| What is needed |
Word for word, reproduce every line of the data below.

| Data |

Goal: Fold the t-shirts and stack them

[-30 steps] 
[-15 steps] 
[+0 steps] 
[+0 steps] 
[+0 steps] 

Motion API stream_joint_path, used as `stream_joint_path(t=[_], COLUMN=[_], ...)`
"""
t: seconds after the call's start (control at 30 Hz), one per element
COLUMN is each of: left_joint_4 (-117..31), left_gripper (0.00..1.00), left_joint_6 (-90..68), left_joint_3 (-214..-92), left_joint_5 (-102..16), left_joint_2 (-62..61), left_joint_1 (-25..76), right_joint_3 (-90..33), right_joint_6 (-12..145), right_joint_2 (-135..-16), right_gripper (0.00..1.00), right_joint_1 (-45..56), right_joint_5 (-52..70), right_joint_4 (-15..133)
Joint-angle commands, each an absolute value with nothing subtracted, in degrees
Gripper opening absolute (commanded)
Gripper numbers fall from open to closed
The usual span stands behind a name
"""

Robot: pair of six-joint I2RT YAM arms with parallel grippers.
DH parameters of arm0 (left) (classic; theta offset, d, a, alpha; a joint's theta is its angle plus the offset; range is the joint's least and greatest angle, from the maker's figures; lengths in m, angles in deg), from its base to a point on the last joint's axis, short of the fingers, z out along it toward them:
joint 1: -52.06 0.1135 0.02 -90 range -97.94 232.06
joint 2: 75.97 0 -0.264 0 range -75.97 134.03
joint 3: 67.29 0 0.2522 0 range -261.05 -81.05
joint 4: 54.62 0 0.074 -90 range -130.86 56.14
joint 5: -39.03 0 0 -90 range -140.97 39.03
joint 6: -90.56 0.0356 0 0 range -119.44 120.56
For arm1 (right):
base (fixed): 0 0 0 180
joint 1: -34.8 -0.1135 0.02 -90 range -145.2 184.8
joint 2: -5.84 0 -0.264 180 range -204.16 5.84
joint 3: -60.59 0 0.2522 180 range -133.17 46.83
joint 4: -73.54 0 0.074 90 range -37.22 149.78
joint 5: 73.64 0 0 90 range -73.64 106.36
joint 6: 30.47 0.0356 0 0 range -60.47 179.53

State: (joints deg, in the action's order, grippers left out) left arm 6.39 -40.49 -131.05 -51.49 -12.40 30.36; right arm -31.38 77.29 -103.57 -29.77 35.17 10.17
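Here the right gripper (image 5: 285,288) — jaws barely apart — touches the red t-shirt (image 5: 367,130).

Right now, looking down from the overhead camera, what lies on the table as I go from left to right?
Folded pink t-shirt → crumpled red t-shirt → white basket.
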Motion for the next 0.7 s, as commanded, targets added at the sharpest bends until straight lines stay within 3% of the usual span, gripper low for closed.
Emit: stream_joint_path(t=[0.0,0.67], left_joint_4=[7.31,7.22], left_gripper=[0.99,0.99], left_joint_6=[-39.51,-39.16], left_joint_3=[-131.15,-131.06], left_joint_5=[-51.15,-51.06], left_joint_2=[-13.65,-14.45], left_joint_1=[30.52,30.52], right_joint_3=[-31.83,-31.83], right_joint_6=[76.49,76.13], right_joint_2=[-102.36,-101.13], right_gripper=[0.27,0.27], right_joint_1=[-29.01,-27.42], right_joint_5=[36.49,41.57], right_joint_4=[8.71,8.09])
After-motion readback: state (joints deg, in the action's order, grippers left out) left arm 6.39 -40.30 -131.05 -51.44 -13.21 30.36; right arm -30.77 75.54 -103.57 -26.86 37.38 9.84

| Answer to this exercise |
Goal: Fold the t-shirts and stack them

[-30 steps] 
[-15 steps] 
[+0 steps] 
[+0 steps] 
[+0 steps] 

Motion API stream_joint_path, used as `stream_joint_path(t=[_], COLUMN=[_], ...)`
"""
t: seconds after the call's start (control at 30 Hz), one per element
COLUMN is each of: left_joint_4 (-117..31), left_gripper (0.00..1.00), left_joint_6 (-90..68), left_joint_3 (-214..-92), left_joint_5 (-102..16), left_joint_2 (-62..61), left_joint_1 (-25..76), right_joint_3 (-90..33), right_joint_6 (-12..145), right_joint_2 (-135..-16), right_gripper (0.00..1.00), right_joint_1 (-45..56), right_joint_5 (-52..70), right_joint_4 (-15..133)
Joint-angle commands, each an absolute value with nothing subtracted, in degrees
Gripper opening absolute (commanded)
Gripper numbers fall from open to closed
The usual span stands behind a name
"""

Robot: pair of six-joint I2RT YAM arms with parallel grippers.
DH parameters of arm0 (left) (classic; theta offset, d, a, alpha; a joint's theta is its angle plus the offset; range is the joint's least and greatest angle, from the maker's figures; lengths in m, angles in deg), from its base to a point on the last joint's axis, short of the fingers, z out along it toward them:
joint 1: -52.06 0.1135 0.02 -90 range -97.94 232.06
joint 2: 75.97 0 -0.264 0 range -75.97 134.03
joint 3: 67.29 0 0.2522 0 range -261.05 -81.05
joint 4: 54.62 0 0.074 -90 range -130.86 56.14
joint 5: -39.03 0 0 -90 range -140.97 39.03
joint 6: -90.56 0.0356 0 0 range -119.44 120.56
For arm1 (right):
base (fixed): 0 0 0 180
joint 1: -34.8 -0.1135 0.02 -90 range -145.2 184.8
joint 2: -5.84 0 -0.264 180 range -204.16 5.84
joint 3: -60.59 0 0.2522 180 range -133.17 46.83
joint 4: -73.54 0 0.074 90 range -37.22 149.78
joint 5: 73.64 0 0 90 range -73.64 106.36
joint 6: 30.47 0.0356 0 0 range -60.47 179.53

State: (joints deg, in the action's order, grippers left out) left arm 6.39 -40.49 -131.05 -51.49 -12.40 30.36; right arm -31.38 77.29 -103.57 -29.77 35.17 10.17
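Here the right gripper (image 5: 285,288) — jaws barely apart — touches the red t-shirt (image 5: 367,130).

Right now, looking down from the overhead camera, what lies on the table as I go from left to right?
Folded pink t-shirt → crumpled red t-shirt → white basket.
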Motion for the next 0.7 s, as commanded, targets added at the sharpest bends until straight lines stay within 3% of the usual span, gripper low for closed.
Emit: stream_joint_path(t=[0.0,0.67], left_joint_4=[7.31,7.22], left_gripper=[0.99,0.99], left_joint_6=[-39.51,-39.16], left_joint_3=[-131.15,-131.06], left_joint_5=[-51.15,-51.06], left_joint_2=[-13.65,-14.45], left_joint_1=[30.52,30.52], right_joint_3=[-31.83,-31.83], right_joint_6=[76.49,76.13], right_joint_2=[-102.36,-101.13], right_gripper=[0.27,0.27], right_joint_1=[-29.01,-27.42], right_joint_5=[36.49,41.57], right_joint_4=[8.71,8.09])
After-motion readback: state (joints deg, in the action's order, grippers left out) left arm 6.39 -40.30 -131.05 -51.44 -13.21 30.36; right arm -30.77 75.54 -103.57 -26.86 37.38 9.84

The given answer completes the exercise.